Pietro Greco. Le cellule immortali di Carrel
Se solo fosse vero...
«La cellula è immortale, se ben nutrita e pulita».
Sì, Alexis Carrel, chirurgo e biologo francese, ricercatore del Rockefeller Institute di New York, premio Nobel per la medicina nel 1912, ne è convinto: ha trovato la fonte dell’eterna giovinezza.

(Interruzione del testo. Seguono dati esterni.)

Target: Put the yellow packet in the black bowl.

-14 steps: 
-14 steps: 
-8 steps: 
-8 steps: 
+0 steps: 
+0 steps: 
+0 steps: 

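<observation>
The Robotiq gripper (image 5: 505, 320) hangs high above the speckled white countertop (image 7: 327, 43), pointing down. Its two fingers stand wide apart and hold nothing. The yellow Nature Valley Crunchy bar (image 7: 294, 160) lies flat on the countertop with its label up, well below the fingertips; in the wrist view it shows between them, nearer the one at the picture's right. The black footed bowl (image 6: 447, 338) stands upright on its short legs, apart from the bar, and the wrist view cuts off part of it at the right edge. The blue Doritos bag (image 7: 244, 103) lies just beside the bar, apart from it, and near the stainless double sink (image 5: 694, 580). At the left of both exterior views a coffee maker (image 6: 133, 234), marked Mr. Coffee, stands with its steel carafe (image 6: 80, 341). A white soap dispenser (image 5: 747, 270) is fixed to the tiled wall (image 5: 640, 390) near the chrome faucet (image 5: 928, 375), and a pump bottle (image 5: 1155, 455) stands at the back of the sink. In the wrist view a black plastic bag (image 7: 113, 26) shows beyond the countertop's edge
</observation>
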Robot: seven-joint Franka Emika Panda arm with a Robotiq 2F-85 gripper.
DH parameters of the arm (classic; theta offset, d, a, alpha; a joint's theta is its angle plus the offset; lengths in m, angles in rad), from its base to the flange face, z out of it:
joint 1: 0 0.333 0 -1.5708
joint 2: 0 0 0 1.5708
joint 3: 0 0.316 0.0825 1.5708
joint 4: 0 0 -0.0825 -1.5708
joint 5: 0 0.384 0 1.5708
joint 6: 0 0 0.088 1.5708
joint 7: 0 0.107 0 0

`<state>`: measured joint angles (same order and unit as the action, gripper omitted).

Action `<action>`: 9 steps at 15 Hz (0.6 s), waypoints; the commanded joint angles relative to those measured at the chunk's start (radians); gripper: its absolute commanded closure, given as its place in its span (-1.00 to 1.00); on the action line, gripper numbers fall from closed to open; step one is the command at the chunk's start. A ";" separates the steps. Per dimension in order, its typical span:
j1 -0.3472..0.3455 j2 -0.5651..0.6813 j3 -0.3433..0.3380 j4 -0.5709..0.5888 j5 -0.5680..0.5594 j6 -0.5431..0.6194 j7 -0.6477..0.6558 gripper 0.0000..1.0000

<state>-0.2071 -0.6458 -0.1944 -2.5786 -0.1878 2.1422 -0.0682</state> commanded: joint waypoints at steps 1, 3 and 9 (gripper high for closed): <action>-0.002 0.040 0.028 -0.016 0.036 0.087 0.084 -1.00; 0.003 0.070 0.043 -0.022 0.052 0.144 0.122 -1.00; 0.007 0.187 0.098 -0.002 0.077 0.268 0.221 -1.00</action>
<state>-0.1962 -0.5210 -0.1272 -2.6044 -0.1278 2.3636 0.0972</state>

Intanto è il primo ad aver messo a punto una tecnica per far crescere le cellule animali fuori dal corpo, in un’apposita coltura che le nutre. Ma quando riesce alcune cellule, chiamate fibroblasti, ricavate dal cuore di un embrione di pollo e a farle crescere e riprodurre per 34 anni.
Ebbene, Carrel ritiene che queste cellule, ben nutrite e pulite, siano letteralmente immortali. E riesce a convincere per più di quarant’anni un’intera comunità scientifica.
Per la verità il 17 gennaio 1912, l’anno del Nobel, prepara 16 diverso colture per cellule prelevate dal cuore di embrioni di pollo. 11 muoiono subito. Altre 4 nei mesi successivi. Una sola sopravvive.
Tanto gli basta per scrivere un articolo sul Journal of Experimental Medicine intitolato Sulla vita permanente di tessuti fuori dall’organismo. Dove è quell’aggettivo, permanente, che cattura l’attenzione e le critiche dei lettori.
D’altra parte lui teorizza: «Poca osservazione e molto ragionamento conducono all'errore; molta osservazione e poco ragionamento conducono alla verità».
Di anno in anno, appaiono articoli sulle riviste specializzate che parlano di un numero incredibile di produzione di nuove cellule da quelle iniziali. Con un numero di riproduzioni cellulari che ammontano a 1390 nel 1919 e a 1860 nel 1922.
La stampa e persino lo Scientific American, la più importante rivista di divulgazione scientifica, annunciano la scoperta delle cellule immortali.
Nessuno riesce a ripetere l’esperimento. Ma ciò non toglie che Carrel sia riconosciuti nelle più alte assisi scientifiche come il “genio che ha scoperto l’immortalità”.
Questa fama dura fino al 1956, quando Leonard Hayflick dimostra che le cellule umane possono andare oggetto a un massimo compreso tra 40 e 60 divisioni cellulari. Poi il cumulo di errori diventa ingestibile e arriva la morte. Solo le cellule tumorali sembrano essere immortali.
Cosa era successo nella coltura di Carrel? Non lo sappiamo. Il biologo francese era morto nel 1944, portandosi, ironia della sorte, nella tomba il segreto di quella immortalità impossibile.